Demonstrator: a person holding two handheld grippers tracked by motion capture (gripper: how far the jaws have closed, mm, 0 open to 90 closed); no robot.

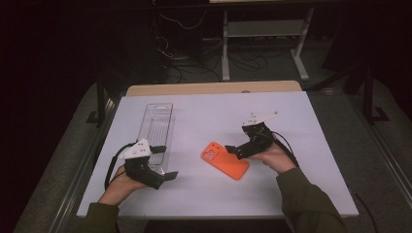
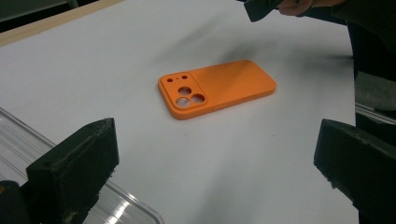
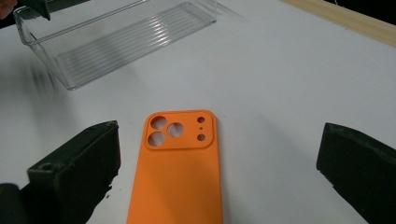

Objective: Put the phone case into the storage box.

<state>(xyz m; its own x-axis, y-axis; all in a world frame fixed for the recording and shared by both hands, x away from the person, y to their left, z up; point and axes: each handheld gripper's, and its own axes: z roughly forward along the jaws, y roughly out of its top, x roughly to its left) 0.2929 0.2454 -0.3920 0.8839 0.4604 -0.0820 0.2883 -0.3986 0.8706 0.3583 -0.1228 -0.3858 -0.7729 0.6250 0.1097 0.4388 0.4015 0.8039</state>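
Right then, orange phone case (image 1: 225,160) lay flat on the white table (image 1: 291,194), back side up w/ camera cut-outs showing, roughly mid-table and a bit toward the person's side. Right gripper (image 1: 232,150) sat just beside the case's right edge, jaws spread wide apart, nothing between them; in the right gripper view the case (image 3: 180,168) lay on the table between the two black jaws, not touched by either. Left gripper (image 1: 167,167) was down at the near end of the clear plastic tray (image 1: 155,127), jaws also wide apart, nothing held. In the left gripper view the tray's rim (image 2: 28,135) ran under the left-hand jaw, and the case (image 2: 217,87) lay well apart, further out. Tray lay lengthwise on the table's left side, empty as far as I could see. Bare wood strip (image 1: 214,88) showed at the far edge of the table.
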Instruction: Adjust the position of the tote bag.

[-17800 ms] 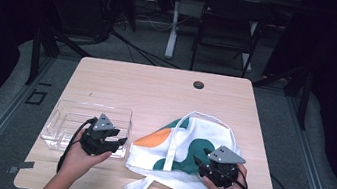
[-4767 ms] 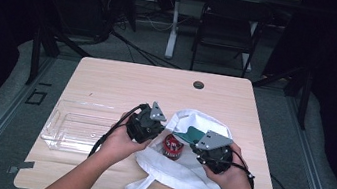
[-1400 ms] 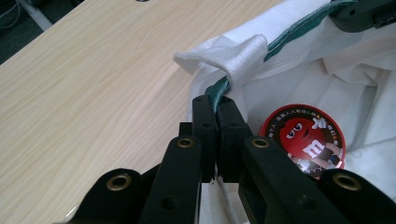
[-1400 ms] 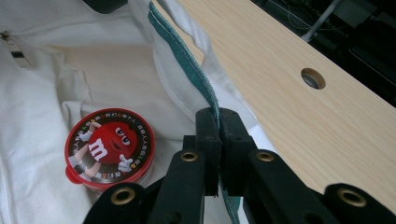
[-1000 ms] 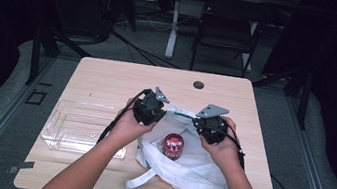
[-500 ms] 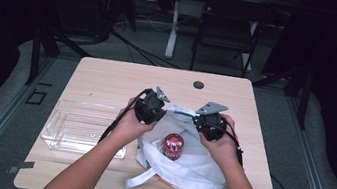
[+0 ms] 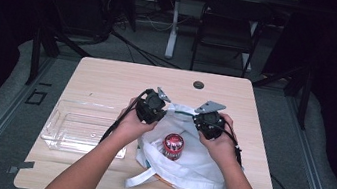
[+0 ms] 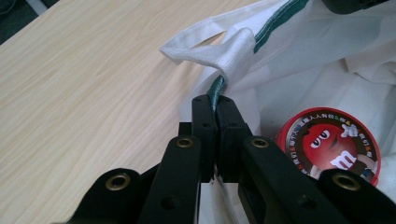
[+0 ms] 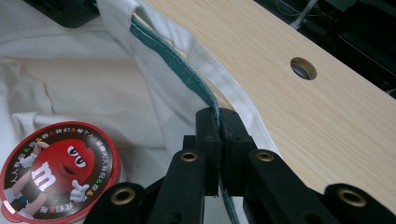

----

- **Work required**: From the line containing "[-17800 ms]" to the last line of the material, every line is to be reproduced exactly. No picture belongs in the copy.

- **Answer**:
[-17800 ms] 
[-4767 ms] 
[-1400 ms] 
[-1400 ms] 
[-1000 ms] 
[-500 ms] 
[+0 ms] 
[+0 ms] 
[+0 ms] 

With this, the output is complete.